It turns out that John Williams is after all an honorable man.

That’s the line Orange County Supervisor Bill Campbell stuck to last month when Public Administrator John Williams seemed to waffle on his promise to supervisors that he would retire on Jan. 23.

After a private meeting with Campbell and Supervisor Shawn Nelson, Williams officially notified the Board of Supervisors that he was dropping a lawsuit he had filed in an attempt to keep his job.

“See, I told you,” Campbell said to a reporter. “I’m pleased John has decided to honor the agreement we made last March.”

Williams had been in the headlines since 2009, when a pair of grand jury reports harshly criticized the management of his office. Then in 2010 he became a key figure in the controversial firing of former Assistant District Attorney Todd Spitzer, who had been investigating allegations that Williams, in his role as public guardian, had inappropriately moved to take over an elderly woman’s estate.

County supervisors eventually hired a private attorney to investigate Williams’ office, and another troubling report was produced, this one kept confidential. After that report, Williams announced his retirement.

Because Williams was a separately elected official, county supervisors were in a difficult spot, just as they had been in 2008 when Sheriff Mike Carona was under indictment for corruption charges and in 2009 after Treasurer-Tax Collector Chriss Street was accused of fraud in his role as a trustee of a bankrupt trucking firm.

County supervisors were under the impression that they couldn’t remove Williams and that voters might have had to pay both Williams until 2014, when his term would expire, ande professional staff to manage probate matters.

That’s why the deal they crafted in March was a generous one.

It allowed Williams to stay in office for most of the year with his full salary and pension credit while doing only a minimum of work. It also held out the promise of consulting pay during the transition.

Williams apparently had second thoughts after the furor of early last year died down. Last month he told supervisors through his lawyer that he had changed his mind.

Supervisors went through the roof, preparing to go as far as an election to recall Williams. There is already a June ballot initiative restoring public administrator to an appointed position.

There were even rumors that supervisors were considering an amendment to the county charter that would allow them to remove independently elected officials with cause.

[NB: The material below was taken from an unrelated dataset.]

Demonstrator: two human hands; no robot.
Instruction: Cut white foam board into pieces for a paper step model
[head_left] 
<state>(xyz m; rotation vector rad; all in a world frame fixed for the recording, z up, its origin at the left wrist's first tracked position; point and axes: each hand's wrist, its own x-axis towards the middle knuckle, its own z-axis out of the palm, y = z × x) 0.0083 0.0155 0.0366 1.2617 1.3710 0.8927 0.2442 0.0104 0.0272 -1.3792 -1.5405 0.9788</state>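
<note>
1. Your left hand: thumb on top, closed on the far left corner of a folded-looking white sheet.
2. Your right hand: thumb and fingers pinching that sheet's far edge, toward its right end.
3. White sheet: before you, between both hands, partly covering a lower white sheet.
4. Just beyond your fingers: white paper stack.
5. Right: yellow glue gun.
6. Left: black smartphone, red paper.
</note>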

When Williams lost a court challenge last month seeking to be allowed back into his office after county officials locked him out, it opened the opportunity for private negotiations with both Campbell and Nelson.

Those talks quickly produced results.

“It was resolved,” said Williams’ attorney Phil Greer. “We met with the county, and everybody behaved in a very honorable manner to do what was best for the county.”

“It shows why Bill and Shawn are leaders,” Greer said. “They put aside personal feelings and did what was right.”

While Greer said he wouldn’t release any terms of the deal, he confirmed that Williams would resign and move forward with processing his retirement papers. Williams was at work today clearing out his desk, Greer said.

“He 100 percent got the exact terms and not one more thing than the agreement he got last year,” Nelson said.

Nelson summarized the private talks between the two sides by noting “clearly upon further reflection John realized he made a deal and the right thing was to live with the deal.”

— NORBERTO SANTANA JR.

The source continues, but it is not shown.